It was the final regulatory barrier to the purchase going through and the partnership, which has Stockland as a controlling stake at 50.1 per cent Supalai tied in for 49.9 per cent, is now poised to become the biggest housing estate developer in the country.

Lendlease have advised the Australian Stock Exchange they believe the deal will be finalised in the second quarter of the 2025 financial year, pending the consent of landowners.

Ireland Brown director Ned Ireland and Supalai chairman Prateep Tangmatitham at a Victorian development site.


Stockland have also confirmed the details to the ASX and noted it could see them sell a further 1000 blocks of land in new estates than earlier financial forecasts had indicated.

Gersh Investment Partners Limited have advised Supalai on the acquisitions with Gersh executive chairman Joseph Gersh indicating the purchase was a “powerful endorsement” of Australia’s residential development sector.

“Without such investment, the Government’s ambitious program to address Australia’s housing shortage cannot possibly be met,” Mr Gersh said.

Estates Being Purchased From Lendlease

Kinma Valley (Queensland) – 2500 lots

Yarrabilba (Queensland) – 15,600 lots

Springfield Rise (Queensland) – 4500 lots

Shoreline (Queensland) – 3000 lots

Figtree Hill (New South Wales) – 1700 new homes

Calderwood Valley (New South Wales) – 5000 lots

The Treetops Park at Wollert’s Aurora development. Picture: Lendlease.

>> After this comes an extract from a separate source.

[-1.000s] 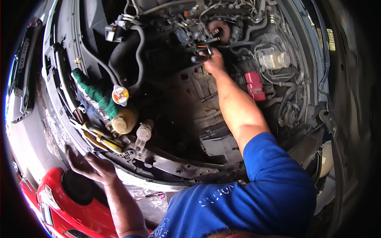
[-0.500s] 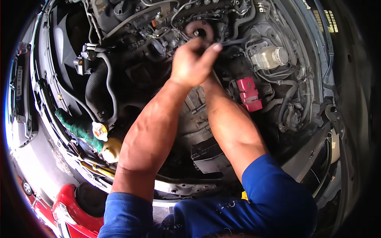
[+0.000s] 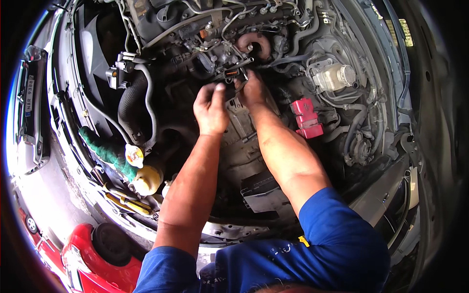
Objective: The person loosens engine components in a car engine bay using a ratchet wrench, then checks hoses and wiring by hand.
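Head view: up-left of the red cover point(image 3: 307, 118), the dark part point(image 3: 231, 73) sits by the right hand point(image 3: 253, 93); the left hand point(image 3: 211, 108) is farther left. Fingers curl on both; their grip I cannot tell.

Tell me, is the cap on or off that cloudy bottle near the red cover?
On. The round cap covers the end of the cloudy bottle, with no open mouth showing. How tight it is, I can't tell.

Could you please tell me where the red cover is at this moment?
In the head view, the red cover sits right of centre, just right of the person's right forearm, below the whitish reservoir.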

Aurora (Victoria) – 7500 lots

Atherstone (Victoria) – 4200 new homes

Harpley (Victoria) – 4300 lots

Averley (Victoria) – 1500 lots

Alkimos Beach (Western Australia) – 2139 lots

Alkimos Vista (Western Australia) – 550 new homes

Note: many lots have already been sold in certain estates, some estates will build both housing lots and medium density units

Supalai has operated in Australia for more than 11 years and is now connected with 25 housing estates and $850m in Australian investments, most of them master planned communities — but with a few apartment and unit developments also in the mix.

The firm’s involvement in the $1bn-$1.3bn Lendlease acquisitions accounts for about $600m.

Once finalised, the Lendlease deal will leave Supalai connected with estates set to deliver about 28,000 lots.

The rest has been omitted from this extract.